Give back an exact copy of the lines in the records below, from the line that has "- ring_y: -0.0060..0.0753" through the line that has "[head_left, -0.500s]", and nothing besides.

> **INFORMATION PROVIDED**:
=== Begin Enclosure ===

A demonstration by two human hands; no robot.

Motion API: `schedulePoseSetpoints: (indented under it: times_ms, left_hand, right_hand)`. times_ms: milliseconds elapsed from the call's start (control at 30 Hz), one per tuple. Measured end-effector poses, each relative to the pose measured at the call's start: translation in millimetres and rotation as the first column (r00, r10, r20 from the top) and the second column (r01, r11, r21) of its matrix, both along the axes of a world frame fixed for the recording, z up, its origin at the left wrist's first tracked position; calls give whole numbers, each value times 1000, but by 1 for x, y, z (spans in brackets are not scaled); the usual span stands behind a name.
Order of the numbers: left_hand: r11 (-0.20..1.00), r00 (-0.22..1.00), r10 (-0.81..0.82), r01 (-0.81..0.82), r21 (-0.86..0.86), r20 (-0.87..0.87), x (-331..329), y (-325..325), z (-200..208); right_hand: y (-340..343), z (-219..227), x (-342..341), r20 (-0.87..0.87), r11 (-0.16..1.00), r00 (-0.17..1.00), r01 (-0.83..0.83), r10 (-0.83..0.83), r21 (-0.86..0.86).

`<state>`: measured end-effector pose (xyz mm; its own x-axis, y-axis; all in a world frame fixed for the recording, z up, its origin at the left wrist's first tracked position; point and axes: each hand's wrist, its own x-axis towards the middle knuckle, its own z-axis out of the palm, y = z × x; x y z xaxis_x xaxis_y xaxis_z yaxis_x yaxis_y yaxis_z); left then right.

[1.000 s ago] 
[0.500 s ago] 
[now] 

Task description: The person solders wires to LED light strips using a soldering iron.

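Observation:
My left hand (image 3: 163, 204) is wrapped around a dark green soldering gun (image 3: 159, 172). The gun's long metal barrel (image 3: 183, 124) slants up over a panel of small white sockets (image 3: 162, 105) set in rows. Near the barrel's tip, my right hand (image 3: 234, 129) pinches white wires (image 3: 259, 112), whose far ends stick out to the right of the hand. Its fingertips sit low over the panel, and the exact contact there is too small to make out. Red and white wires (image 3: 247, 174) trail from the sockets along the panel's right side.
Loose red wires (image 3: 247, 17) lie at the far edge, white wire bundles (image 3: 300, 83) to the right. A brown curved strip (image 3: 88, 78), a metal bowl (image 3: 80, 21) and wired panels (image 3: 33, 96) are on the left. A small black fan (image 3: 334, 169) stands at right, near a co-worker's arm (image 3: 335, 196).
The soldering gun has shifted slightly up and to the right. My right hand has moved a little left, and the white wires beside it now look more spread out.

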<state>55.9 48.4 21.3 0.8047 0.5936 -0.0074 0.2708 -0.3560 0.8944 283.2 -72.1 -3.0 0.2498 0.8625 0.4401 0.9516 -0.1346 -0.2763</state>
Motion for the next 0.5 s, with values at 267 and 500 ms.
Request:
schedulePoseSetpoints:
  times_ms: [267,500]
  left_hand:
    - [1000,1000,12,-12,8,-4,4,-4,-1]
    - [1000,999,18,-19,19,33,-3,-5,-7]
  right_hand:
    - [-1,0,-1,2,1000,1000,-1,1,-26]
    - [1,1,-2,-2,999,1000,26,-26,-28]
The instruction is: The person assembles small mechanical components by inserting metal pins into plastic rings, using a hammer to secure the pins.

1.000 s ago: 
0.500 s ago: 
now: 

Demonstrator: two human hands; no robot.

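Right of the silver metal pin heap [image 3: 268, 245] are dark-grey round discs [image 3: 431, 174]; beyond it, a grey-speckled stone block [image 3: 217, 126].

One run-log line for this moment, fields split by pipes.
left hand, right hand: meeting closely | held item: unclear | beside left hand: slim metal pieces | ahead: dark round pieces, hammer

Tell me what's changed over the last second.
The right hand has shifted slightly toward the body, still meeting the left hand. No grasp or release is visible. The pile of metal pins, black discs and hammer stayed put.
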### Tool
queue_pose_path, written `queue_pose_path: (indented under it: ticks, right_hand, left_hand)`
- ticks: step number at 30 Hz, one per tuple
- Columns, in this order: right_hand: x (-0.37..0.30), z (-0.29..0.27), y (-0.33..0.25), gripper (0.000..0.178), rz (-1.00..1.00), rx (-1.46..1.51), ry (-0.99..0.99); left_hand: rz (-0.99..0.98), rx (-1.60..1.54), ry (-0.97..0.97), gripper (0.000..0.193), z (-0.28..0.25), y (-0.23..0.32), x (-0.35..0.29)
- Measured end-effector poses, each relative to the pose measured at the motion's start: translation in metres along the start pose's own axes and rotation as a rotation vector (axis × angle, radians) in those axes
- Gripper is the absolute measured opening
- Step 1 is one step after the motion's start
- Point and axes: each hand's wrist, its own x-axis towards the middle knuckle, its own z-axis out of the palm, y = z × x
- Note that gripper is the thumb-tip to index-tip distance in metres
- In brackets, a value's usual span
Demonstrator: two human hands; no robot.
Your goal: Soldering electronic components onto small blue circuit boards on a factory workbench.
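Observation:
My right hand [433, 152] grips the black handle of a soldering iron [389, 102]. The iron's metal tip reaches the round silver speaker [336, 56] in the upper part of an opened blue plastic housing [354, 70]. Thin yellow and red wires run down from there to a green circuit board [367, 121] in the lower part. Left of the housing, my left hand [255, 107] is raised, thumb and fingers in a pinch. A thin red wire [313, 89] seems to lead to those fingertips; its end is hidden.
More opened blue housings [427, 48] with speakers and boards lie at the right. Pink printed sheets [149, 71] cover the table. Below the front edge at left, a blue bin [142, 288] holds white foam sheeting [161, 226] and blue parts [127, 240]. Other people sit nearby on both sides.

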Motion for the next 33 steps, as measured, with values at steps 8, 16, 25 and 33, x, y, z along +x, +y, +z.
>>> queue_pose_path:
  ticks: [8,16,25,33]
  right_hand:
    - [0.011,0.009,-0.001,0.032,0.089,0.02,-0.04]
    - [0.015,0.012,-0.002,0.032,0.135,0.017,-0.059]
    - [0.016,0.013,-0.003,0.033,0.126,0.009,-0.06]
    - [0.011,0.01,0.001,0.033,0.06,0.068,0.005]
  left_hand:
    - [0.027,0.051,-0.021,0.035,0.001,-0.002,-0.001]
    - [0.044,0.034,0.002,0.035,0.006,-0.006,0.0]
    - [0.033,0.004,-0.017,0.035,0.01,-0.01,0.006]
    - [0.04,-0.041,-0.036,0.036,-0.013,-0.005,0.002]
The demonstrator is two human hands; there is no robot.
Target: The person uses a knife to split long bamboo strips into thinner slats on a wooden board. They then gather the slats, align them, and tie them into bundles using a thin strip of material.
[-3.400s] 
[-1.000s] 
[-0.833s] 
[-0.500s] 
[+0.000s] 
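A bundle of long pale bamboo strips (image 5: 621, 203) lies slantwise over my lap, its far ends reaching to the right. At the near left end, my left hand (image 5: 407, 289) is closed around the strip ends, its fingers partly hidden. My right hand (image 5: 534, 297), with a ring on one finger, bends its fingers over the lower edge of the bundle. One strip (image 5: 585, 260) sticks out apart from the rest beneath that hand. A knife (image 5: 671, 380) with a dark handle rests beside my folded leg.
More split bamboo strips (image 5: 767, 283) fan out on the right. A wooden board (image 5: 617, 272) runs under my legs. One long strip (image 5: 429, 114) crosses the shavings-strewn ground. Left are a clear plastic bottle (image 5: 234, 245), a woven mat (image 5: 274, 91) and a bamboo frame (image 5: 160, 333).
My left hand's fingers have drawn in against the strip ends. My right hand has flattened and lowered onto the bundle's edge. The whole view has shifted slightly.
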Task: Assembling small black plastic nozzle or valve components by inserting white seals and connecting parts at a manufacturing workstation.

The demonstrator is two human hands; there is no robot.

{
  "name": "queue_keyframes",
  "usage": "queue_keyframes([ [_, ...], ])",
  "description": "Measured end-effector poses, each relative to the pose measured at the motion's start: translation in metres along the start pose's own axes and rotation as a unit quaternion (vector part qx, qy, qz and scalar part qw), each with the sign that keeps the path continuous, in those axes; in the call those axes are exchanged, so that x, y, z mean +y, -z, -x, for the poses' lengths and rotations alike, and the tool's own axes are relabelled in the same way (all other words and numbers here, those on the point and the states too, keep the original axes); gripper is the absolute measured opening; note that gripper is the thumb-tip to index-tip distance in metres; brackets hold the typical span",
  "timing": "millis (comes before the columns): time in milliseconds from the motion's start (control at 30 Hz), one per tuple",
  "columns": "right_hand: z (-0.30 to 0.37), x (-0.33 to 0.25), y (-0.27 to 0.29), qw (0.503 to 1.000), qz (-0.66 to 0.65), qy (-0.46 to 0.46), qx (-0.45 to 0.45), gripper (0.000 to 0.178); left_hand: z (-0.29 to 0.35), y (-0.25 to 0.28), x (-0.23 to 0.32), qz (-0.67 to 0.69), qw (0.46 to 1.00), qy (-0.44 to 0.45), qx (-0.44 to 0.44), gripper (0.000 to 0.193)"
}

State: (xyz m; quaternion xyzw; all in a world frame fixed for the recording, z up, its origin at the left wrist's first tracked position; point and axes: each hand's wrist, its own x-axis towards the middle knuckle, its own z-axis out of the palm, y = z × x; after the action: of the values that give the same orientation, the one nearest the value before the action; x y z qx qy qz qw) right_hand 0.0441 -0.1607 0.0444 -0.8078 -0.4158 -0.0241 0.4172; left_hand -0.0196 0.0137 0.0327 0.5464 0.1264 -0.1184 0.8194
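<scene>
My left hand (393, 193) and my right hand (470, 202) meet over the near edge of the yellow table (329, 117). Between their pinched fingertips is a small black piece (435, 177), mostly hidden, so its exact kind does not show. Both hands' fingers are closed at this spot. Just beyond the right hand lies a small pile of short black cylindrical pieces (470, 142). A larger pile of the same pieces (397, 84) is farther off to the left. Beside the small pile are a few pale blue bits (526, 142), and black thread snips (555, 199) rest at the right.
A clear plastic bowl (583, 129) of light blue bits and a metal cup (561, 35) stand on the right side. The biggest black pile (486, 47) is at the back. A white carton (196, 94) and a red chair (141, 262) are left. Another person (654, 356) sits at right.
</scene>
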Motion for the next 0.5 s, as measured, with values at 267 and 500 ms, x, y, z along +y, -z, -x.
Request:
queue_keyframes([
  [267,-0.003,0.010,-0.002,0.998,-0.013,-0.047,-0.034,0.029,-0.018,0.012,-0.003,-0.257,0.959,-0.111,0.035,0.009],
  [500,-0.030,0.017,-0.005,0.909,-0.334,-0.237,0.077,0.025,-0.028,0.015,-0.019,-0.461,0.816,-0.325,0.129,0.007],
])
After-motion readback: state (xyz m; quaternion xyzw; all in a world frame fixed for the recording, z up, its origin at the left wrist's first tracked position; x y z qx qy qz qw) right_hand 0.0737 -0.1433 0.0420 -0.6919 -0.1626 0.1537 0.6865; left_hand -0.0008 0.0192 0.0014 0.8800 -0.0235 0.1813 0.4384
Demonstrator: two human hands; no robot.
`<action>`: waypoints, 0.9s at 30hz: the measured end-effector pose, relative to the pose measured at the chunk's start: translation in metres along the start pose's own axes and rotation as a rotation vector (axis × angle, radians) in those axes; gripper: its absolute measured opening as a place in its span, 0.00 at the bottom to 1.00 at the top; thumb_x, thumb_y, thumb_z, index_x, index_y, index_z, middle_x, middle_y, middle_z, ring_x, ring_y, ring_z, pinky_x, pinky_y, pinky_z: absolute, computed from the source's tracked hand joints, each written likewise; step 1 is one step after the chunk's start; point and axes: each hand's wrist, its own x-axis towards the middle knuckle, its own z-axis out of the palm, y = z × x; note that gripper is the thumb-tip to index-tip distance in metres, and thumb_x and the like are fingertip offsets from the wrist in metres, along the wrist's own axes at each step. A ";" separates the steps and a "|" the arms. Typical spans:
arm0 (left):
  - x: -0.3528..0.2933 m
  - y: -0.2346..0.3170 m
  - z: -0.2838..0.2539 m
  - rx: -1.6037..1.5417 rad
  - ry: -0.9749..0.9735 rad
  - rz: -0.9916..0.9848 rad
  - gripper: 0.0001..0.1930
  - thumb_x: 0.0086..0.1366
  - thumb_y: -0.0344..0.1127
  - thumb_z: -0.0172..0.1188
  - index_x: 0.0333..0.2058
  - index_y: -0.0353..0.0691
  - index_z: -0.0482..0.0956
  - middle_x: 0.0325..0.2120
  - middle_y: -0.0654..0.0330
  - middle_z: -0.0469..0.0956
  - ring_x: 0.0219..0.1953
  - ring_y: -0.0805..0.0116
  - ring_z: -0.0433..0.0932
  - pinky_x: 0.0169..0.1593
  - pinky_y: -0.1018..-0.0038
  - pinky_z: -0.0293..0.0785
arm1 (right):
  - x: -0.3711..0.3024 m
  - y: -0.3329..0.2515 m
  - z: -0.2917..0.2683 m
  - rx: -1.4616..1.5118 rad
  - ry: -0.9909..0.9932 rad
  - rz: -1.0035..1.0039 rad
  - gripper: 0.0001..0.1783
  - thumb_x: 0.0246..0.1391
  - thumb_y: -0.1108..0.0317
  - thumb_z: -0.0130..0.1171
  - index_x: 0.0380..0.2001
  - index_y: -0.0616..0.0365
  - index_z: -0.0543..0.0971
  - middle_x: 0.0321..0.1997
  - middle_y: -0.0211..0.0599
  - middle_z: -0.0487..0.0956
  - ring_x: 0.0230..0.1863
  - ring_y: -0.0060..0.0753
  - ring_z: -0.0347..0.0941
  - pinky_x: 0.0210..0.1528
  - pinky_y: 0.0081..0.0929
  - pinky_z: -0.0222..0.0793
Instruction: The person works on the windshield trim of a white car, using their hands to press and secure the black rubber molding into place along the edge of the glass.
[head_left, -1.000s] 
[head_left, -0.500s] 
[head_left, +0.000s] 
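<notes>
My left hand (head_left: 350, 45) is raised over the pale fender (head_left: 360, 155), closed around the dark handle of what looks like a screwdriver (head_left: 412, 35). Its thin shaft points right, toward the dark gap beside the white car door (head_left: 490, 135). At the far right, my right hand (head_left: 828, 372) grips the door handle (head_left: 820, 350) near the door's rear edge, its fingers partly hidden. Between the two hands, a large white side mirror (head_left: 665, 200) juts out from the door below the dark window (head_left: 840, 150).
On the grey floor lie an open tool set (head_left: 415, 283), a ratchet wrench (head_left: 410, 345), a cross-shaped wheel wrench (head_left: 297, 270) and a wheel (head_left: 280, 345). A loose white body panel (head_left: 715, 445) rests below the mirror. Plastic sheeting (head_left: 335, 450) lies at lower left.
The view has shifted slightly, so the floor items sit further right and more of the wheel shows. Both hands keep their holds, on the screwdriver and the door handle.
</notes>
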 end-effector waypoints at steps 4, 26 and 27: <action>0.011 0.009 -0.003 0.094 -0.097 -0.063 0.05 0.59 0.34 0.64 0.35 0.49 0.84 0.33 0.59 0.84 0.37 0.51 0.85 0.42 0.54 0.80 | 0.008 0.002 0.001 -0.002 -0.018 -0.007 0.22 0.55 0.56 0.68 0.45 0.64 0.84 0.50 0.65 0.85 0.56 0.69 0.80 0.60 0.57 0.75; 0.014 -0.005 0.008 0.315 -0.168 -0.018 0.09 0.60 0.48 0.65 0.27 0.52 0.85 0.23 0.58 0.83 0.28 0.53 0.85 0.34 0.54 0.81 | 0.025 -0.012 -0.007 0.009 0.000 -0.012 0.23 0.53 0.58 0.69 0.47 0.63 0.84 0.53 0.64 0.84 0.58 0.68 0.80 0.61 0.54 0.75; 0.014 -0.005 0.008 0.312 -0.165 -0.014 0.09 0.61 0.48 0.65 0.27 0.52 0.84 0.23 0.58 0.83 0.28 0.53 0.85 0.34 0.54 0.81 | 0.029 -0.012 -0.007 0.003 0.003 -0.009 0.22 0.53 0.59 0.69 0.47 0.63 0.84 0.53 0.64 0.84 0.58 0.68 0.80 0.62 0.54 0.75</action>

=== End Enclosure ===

> **RESPONSE TO THIS EXERCISE**:
  - ring_y: -0.0060..0.0753
  - ring_z: -0.0347..0.0941
  - pinky_x: 0.0210..0.1528
  - pinky_y: 0.0081..0.0929
  - pinky_z: -0.0222..0.0793
Instruction: The person works on the windshield trim of a white car, using their hands to press and secure the black rubber molding into place along the edge of the glass.
[head_left, -1.000s] 
[head_left, -0.500s] 

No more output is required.